Do encontro participaram também Andrea Matarazzo, Eugenio Marino e José Messina, e a pauta, segundo postou Fausto Longo em seu perfil do Facebook, visou “o fortalecimento dos princípios e valores que regem a aliança entre o PD-PSI na defesa e na representação da comunidade italiana e ítalo-descendente sul-americana”. “Dignidade, trabalho e direito de ser feliz para todos”, escreveu ainda Fausto Longo em sua repentina reaparição.

A questão do “julgamento do século”, como vem sendo denominada a sessão plenária da Suprema Corte italiana do dia 12, foi tema abordado durante todos os debates e entrevistas com os candidatos que concorreram na eleição dos quatro representantes brasileiros junto ao CGIE – Consiglio Generale degli Italiani all’Estero, realizada em 9/04, em Brasília.

O tema da Grande Naturalização brasileira fez parte também da pauta de debates na eleição dos Comites, na esteira de um manifesto de uma das correntes – a ‘Italianità in Movimento’, que elegeu representantes em quase todos os Comites. Segundo a tese da ‘Avvocatura dello Stato Italiano’, todos os imigrantes (italianos ou não) que chegaram no Brasil antes da naturalização forçada decretada no alvorecer do governo republicano brasileiro, teriam renunciado a cidadania italiana e, portanto, seus descendentes não mais teriam direito à cidadania italiana ‘iure sanguinis’. Isso atingiria cerca de dois terços da grande comunidade itálica no Brasil.

Instalado o novo Comites de São Paulo, uma das primeiras propostas dos conselheiros ligados ao grupo do ‘Italianità in Movimento’ foi no sentido de a entidade se pronunciar formalmente a respeito do tema, proposta que teria sido acatada e apoiada por unanimidade.
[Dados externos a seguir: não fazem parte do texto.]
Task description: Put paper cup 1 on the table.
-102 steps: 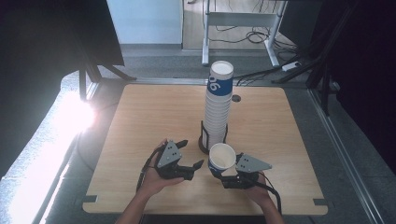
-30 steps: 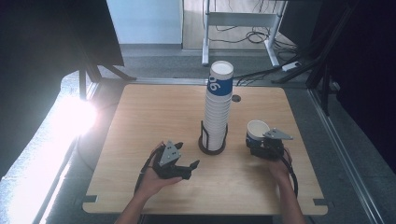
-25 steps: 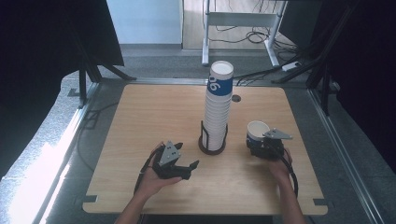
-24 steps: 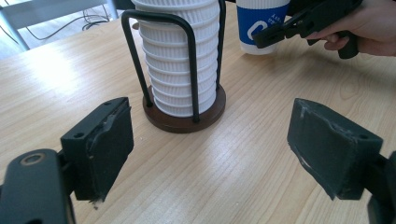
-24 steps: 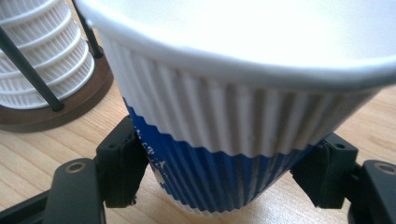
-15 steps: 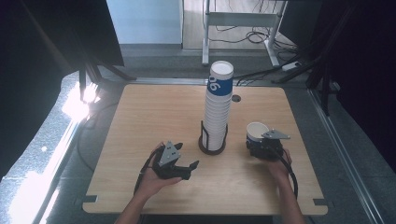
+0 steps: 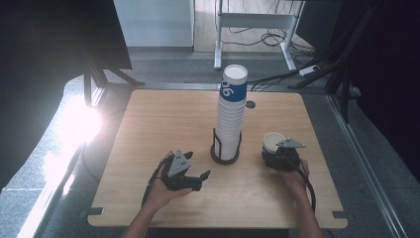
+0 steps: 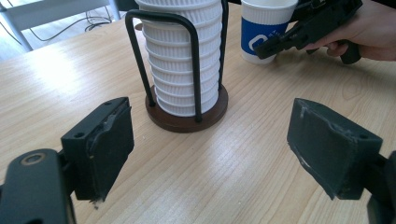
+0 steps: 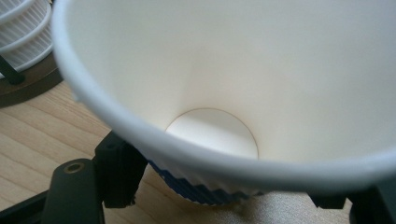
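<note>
While the right gripper (image 7: 274, 151) had just been easing its jaws around the paper cup (image 7: 273, 143), a snagging pad might have tipped it; the left gripper (image 7: 200, 177) idled, jaws apart.

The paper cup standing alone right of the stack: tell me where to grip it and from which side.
Grip the paper cup around its blue ribbed sleeve, jaws on opposite sides, coming in level from the person's side of the table. It stands upright and tapers downward, so a mid-wall hold probably won't slip. The right gripper already straddles it there.
</note>
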The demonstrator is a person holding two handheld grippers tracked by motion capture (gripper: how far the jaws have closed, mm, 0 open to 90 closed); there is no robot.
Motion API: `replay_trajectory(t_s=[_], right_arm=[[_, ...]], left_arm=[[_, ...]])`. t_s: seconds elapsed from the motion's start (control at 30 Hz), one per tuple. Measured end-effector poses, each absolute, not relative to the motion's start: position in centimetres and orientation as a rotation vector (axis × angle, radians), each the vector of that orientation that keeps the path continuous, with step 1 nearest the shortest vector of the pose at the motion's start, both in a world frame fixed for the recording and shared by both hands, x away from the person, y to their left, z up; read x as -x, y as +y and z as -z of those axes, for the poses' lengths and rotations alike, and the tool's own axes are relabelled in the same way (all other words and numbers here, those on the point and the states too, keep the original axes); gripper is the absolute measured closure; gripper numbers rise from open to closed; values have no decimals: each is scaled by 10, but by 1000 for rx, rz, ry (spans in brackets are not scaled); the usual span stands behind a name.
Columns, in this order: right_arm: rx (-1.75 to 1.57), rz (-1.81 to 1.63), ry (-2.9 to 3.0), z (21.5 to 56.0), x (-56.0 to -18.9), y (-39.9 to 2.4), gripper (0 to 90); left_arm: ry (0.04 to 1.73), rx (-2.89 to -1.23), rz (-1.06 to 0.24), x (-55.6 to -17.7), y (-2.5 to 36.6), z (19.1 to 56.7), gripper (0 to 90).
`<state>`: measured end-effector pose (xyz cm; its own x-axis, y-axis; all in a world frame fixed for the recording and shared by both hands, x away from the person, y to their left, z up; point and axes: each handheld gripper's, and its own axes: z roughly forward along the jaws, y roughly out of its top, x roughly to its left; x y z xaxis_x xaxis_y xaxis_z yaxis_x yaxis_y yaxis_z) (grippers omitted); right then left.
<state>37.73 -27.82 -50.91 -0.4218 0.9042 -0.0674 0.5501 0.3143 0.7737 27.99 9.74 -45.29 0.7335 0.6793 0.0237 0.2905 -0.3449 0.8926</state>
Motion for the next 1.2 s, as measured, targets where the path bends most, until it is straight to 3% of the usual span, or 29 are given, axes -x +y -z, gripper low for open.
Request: replay_trajectory(t_s=[0.07, 0.17, 0.47, 0.9, 1.2], right_arm=[[-1285, -937, 2084, 509, -377, -278, 245], [-1309, -938, 2074, 509, -377, -279, 137], [-1330, -1095, 1989, 497, -356, -291, 110], [-1234, -1331, 1859, 449, -300, -305, 184], [-1036, -1524, 1940, 427, -284, -289, 248]], left_arm=[[741, -1935, -488, -280, 98, 453, 149], [745, -1928, -482, -280, 98, 452, 149], [763, -1891, -447, -280, 103, 447, 148], [768, -1839, -442, -280, 111, 441, 148], [738, -1801, -420, -278, 112, 434, 148]])
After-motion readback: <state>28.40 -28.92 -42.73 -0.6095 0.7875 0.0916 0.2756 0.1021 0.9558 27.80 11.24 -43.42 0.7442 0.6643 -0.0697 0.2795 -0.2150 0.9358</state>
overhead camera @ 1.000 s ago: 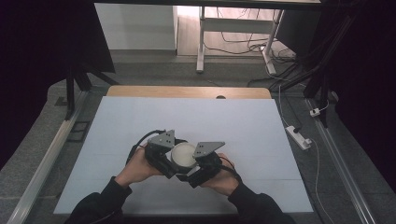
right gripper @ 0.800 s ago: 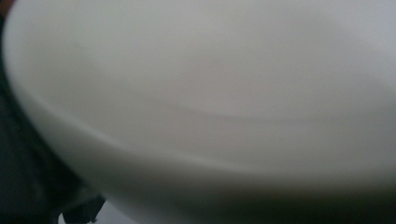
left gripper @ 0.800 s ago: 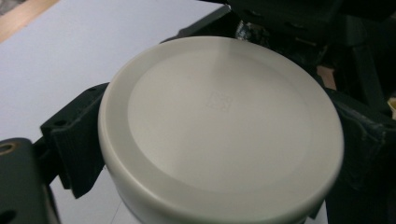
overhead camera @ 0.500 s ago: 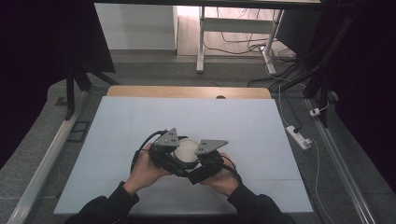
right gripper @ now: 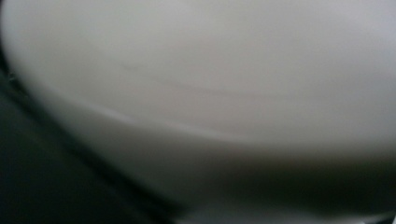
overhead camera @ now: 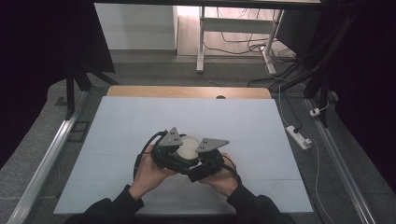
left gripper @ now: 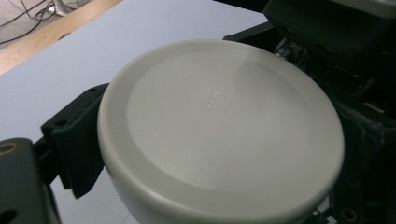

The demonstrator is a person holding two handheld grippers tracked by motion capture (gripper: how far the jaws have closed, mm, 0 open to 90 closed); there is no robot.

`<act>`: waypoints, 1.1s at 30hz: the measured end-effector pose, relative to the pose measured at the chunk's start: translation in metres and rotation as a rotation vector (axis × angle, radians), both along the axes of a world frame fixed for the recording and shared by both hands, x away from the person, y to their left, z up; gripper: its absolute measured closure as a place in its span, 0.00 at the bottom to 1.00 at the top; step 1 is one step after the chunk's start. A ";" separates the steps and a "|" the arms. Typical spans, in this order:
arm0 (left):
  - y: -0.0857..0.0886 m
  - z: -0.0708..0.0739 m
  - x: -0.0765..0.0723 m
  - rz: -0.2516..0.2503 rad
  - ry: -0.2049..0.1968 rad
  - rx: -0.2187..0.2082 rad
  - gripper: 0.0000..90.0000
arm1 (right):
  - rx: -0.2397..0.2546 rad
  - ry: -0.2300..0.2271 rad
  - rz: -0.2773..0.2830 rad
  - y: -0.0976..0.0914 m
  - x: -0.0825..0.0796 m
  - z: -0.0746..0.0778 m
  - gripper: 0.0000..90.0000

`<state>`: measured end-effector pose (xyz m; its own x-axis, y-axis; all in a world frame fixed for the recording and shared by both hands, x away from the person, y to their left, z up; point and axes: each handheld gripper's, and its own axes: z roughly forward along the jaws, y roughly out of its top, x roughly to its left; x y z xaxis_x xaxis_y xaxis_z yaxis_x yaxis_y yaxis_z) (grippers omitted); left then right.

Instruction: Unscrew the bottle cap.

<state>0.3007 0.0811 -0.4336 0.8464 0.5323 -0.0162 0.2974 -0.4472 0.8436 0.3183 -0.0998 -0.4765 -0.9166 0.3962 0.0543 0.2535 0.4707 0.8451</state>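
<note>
A round white dish-like disc is held just above the pale table sheet, between two black grippers with a hand on each. My left gripper is on its left side. In the left gripper view the disc lies flat side up, and a black finger presses against its rim. My right gripper hugs the disc from the right, and its body looms behind the disc. The right gripper view gives a blurred white surface very close, with its jaws hidden.
The table's wooden far edge has a small dark hole. A metal rail runs along the left side. A white power strip and cables lie on the floor to the right. A white desk frame stands beyond.
Both hands, with the grippers and the disc between them, have drifted slightly away from the person and a little to the right. The hold on the disc looks the same.
</note>
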 end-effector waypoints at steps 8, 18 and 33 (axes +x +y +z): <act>0.001 0.002 0.000 -0.019 -0.004 -0.006 0.08 | 0.014 0.004 0.015 -0.001 0.000 0.001 0.08; 0.003 0.005 -0.001 -0.033 -0.008 -0.011 0.08 | 0.024 0.005 0.037 -0.002 -0.001 0.003 0.08; 0.000 0.007 0.001 0.020 0.049 -0.026 0.02 | 0.014 -0.007 0.004 -0.001 0.000 0.001 0.08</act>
Embora alguns advogados que atuam na área da cidadania manifestem-se tranquilos quanto ao resultado do julgamento, outros juristas e estudiosos da matéria, como Marco Mellone, declaram-se com certas cautelas e recomendam, inclusive, ações e manifestações da comunidade diretamente interessada no assunto.

Além dos que seriam atingidos pelos efeitos do Decreto 58 A, de 14 de dezembro de 1889, que naturalizou todos os estrangeiros que se encontravam no Brasil no dia seguinte (15/12/1889), há o problema dos filhos de imigrantes até a data da edição da lei 91, de 5 de fevereiro de 1922. Isso teria a ver não apenas com ítalo-brasileiros, mas com todo ítalo-descendente no mundo inteiro e envolve o debate sobre a renúncia tácita da cidadania italiana.

Em função de apenas dois recursos da Advocacia do Estado vencidos em segundo grau (contra milhares de decisões em sentido contrário), o governo italiano, através do Ministério do Interior, distribuiu circular a todas as prefeituras sugerindo o sobrestamento dos processos de ítalo-brasileiros eventualmente inseridos no período da chamada Grande Naturalização. Isso acabou praticamente congelando os serviços de reconhecimento da cidadania italiana na via administrativa perante os Oficiais de Registro na Itália.

Para alguns advogados que se especializaram em questões de cidadania italiana e acompanham a evolução do chamado “obstrucionismo consular” na área administrativa, com a judicialização dos processos de reconhecimento da cidadania ‘iure sanguinis’, o surgimento da tese da Advocacia do Estado faz parte da mesma estratégia que procura diminuir a abrangência da legislação italiana, atualmente em debate no Parlamento.